$11,000 Shortfall: Why Bitcoin ETF’s Record $8.9 Billion Drop Is Paralyzing Wall Street’s BTC Appetite


Bitcoin is showing early signs of relief after recovering from the $70,000 level. The move sparked selling pressure after weeks of volatile trading. The recovery comes as markets react to macroeconomic uncertainty and geopolitical tensions. which kept liquidity volatile and investor sentiment cautious. While the push above $70K offers a short-term improvement in momentum, the underlying data suggests that most market participants are under pressure.

According to a recent CryptoQuant report, holders of Bitcoin ETFs, which broadly reflect institutional and retail demand through regulated investment vehicles, are currently positioned below their estimated average price. Estimated to be around $79,000, this cost basis will keep the average ETF investor at a loss despite the recent recovery.

Consider this metric as a reference point, not as an accurate measurement of individual investor behavior. ETF flows can obscure internal allocations between participants, and estimates cannot perfectly capture every underlying transaction within a fund. However, it provides a useful estimate of the cumulative rate of entry for ETF capital.

ETF outflows fall after record $8.9 billion as Bitcoin tries to stabilize

Darkfost’s analysis highlights the extent of recent pressure among Spot Bitcoin ETFs. While Bitcoin trades below the $70,000 threshold during much of the correction, these funds have recorded the largest decline since the all-time high in terms of investment value.
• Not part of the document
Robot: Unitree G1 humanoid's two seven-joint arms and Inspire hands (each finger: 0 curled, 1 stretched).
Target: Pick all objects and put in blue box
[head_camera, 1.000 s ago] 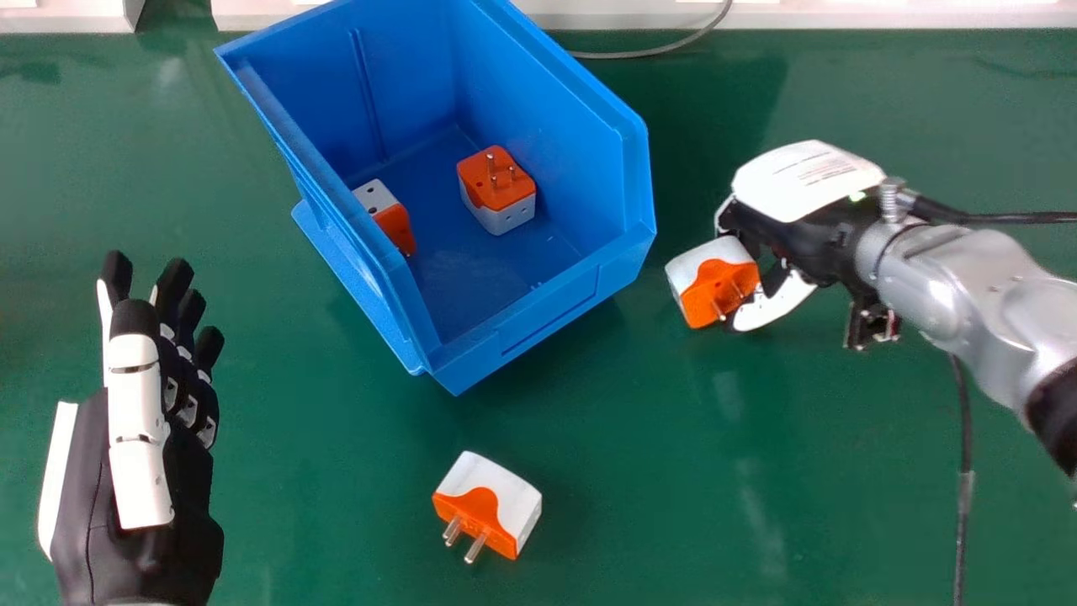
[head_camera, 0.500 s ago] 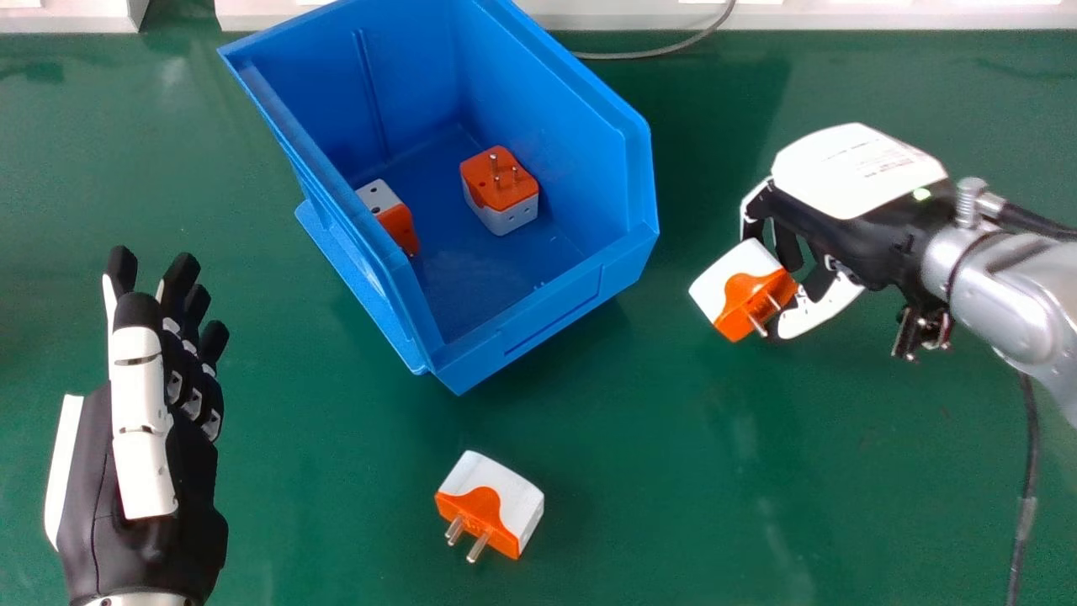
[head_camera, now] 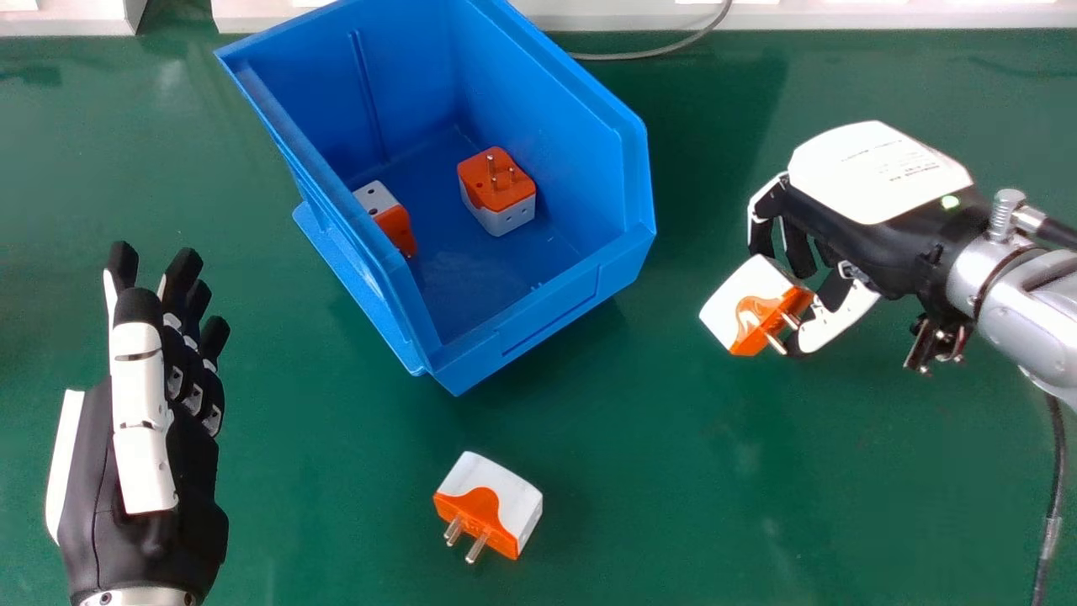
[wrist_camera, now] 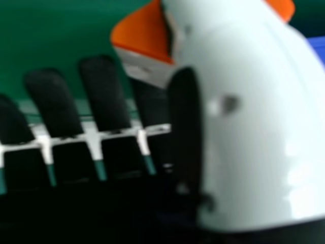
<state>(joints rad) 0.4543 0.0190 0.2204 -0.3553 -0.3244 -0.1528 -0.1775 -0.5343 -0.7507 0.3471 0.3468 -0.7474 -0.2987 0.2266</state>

In dollar terms, more than $8.9 billion left the ETF ecosystem as investors reduced their exposure during the recession.

Bitcoin ETF Stream from ATH | Source: CryptoQuant

The pressure was especially visible in the largest products on the market. BlackRock’s iShares Bitcoin Trust (IBIT), which once held more than 806,000 BTC at its peak, has seen a significant pullback throughout the correction. According to the data, more than 42,000 BTC left the fund, reflecting a clear wave of distribution as market sentiment worsened and price momentum slowed.

These flows represented an important source of selling pressure during the downturn, reinforcing the broader weakness in spot markets. When large ETFs face withdrawals, they often need to use Bitcoin to meet payments and increase supply in the market.
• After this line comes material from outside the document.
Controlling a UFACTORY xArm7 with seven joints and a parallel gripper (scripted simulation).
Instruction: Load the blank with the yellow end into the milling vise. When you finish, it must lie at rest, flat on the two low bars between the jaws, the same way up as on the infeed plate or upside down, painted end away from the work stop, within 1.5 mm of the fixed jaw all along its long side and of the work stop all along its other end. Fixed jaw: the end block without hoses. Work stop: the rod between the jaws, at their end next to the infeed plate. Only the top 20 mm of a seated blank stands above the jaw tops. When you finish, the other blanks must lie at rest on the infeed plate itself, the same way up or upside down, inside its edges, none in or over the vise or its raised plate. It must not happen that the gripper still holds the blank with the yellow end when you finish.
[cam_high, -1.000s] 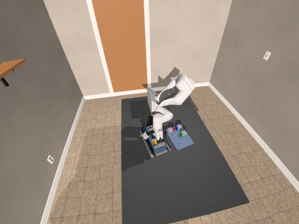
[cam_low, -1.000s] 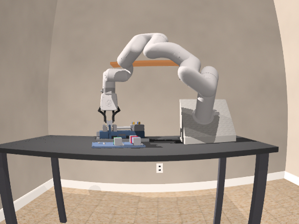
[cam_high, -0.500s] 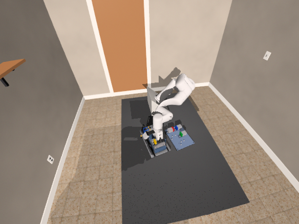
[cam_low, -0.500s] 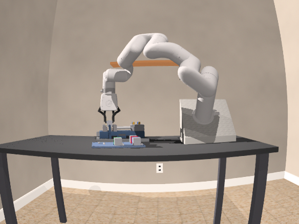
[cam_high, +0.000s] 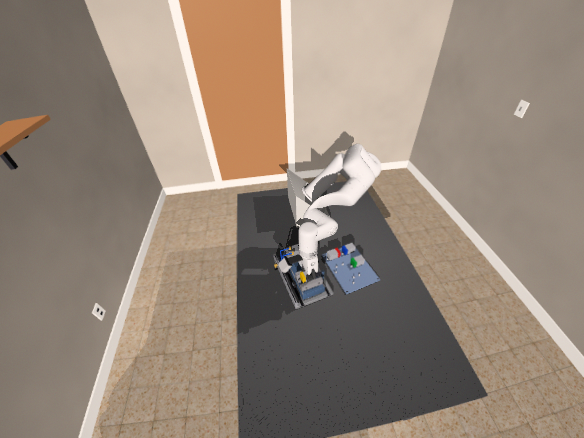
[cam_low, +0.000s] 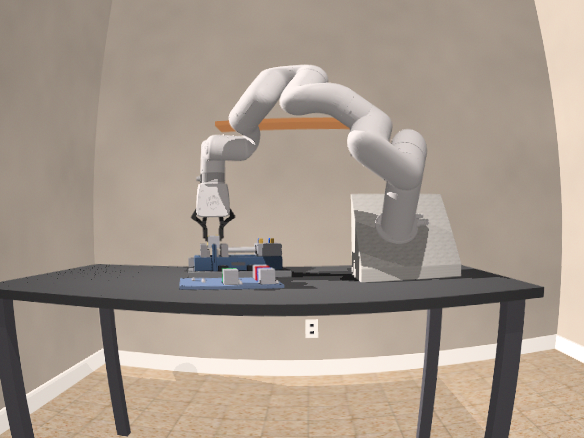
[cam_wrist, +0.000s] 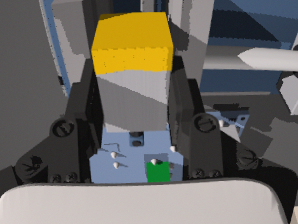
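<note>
Four blanks: yellow-ended (cam_wrist: 132, 63), red-ended (cam_high: 337, 251), blue-ended (cam_high: 345, 250), green-ended (cam_high: 354, 262); one vise (cam_high: 309, 290), apparently.

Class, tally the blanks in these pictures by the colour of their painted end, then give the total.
yellow-end blank: 1, held in the gripper
red-end blank: 1
blue-end blank: 1
green-end blank: 1
Total: 4

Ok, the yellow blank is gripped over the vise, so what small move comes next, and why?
Probably ease straight down a little. The gripper is shut on the yellow-ended blank, which sits between the vise jaws; whether it rests on the low bars is hidden, so don't release yet.
</note>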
However, recent data suggest that the situation may be stabilizing. The accumulated amount of ETF holdings improved from a peak of $8.9 billion to about $7.8 billion. While still negative, this change indicates that the rate of withdrawal is slowing.
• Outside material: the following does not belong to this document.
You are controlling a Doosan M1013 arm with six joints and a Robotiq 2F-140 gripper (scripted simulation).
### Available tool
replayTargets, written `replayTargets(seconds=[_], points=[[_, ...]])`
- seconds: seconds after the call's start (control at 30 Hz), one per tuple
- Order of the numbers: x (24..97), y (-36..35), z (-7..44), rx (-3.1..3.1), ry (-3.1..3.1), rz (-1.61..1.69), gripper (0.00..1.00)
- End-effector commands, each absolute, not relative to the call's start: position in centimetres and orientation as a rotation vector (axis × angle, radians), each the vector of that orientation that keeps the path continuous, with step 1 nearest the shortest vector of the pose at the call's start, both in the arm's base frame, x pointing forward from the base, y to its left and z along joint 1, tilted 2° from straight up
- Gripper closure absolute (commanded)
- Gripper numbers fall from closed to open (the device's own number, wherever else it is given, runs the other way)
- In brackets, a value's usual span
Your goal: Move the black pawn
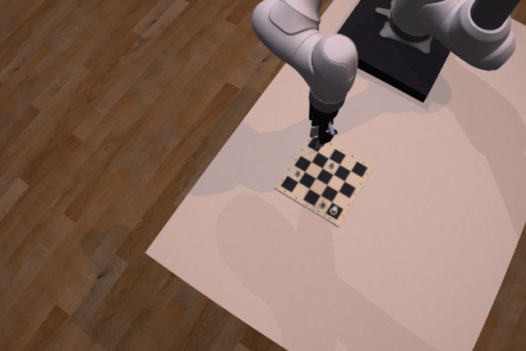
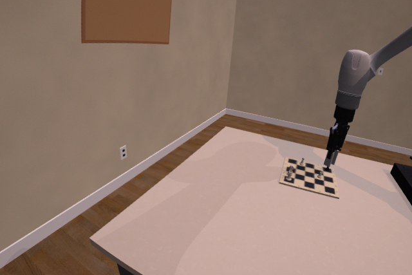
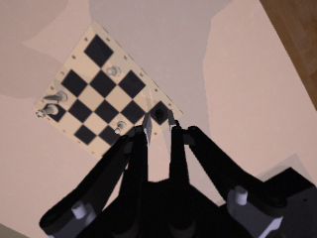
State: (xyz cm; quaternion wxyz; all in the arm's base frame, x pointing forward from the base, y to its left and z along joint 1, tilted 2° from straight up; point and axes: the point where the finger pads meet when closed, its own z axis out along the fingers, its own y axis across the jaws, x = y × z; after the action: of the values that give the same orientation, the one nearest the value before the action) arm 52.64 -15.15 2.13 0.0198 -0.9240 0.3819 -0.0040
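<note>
The black pawn (image 3: pixel 159 114) (image 2: pixel 327 168) stands on a dark corner square of the chessboard (image 1: pixel 318 187) (image 2: pixel 299 182) (image 3: pixel 89 96), on the side nearest the robot base. My gripper (image 1: pixel 319 137) (image 2: pixel 329 163) (image 3: pixel 159 118) points down at that corner with its fingers partly open. In the wrist view the pawn shows between the fingertips, with a gap on each side, and it is not gripped. In the top view the fingers mostly hide the pawn. The letters and numbers on the board's edge are too small to read.
Several light pieces stand on the board: one (image 1: pixel 331 165) (image 2: pixel 320 174) (image 3: pixel 120 127) fairly near the gripper, one (image 1: pixel 297 173) (image 3: pixel 113 70) by an edge, and two, one (image 1: pixel 322 204) beside a larger one (image 1: pixel 334 210), at the far corner. The black base plate (image 1: pixel 390 53) lies behind.
</note>
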Motion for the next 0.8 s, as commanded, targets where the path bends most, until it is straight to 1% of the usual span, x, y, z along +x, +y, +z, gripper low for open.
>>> replayTargets(seconds=[0.0, 0.33, 0.77], points=[[52.7, -15.1, 1.3, -2.867, 1.185, -0.013, 0.80], [52.7, -15.1, 0.2, -2.867, 1.185, -0.013, 0.80], [52.7, -15.1, 0.1, -2.867, 1.185, -0.013, 0.80]])
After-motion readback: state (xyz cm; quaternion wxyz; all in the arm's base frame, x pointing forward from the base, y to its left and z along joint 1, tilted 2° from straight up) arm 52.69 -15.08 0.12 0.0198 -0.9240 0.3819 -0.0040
A renewed wave of demand from ETF investors will likely help Bitcoin establish a strong structural base for the move forward.

Bitcoin returns $70K as short-term momentum improves

On the 4-hour chart, Bitcoin is showing a short-term recovery after breaking above the $70,000 level. Price managed to recover the 50-period moving average (blue) and is now testing the 100-period moving average (green), indicating that short-term strength is improving after weeks of consolidation and highs.

BTC critical resistance test | Source: BTCUSDT chart on TradingView

The recent move above $70K represents an important psychological shift. Throughout late February, the $69,000-$70,000 zone acted as a continuous rejection zone, with sellers repeatedly limiting upside efforts. Recent reviews suggest that buyers will absorb this supply, at least in the short term.

However, the broader structure remains cautious. Bitcoin is still trading below its 200-period moving average (red), which is currently located near the $70K range. This level represents a key resistance that needs to be recovered to confirm a stronger trend.

Volume increased moderately during the breakout attempt, indicating renewed involvement, though still at levels not normally associated with sustained high expansion.

From a technical perspective, holding above $69,000 will be important to maintain momentum. If this level turns into support, BTC may try to move towards the $73,000-$75,000 area. Conversely, a failure to hold above $69,000 could push the price back into a wider consolidation range around $66,000-$67,000.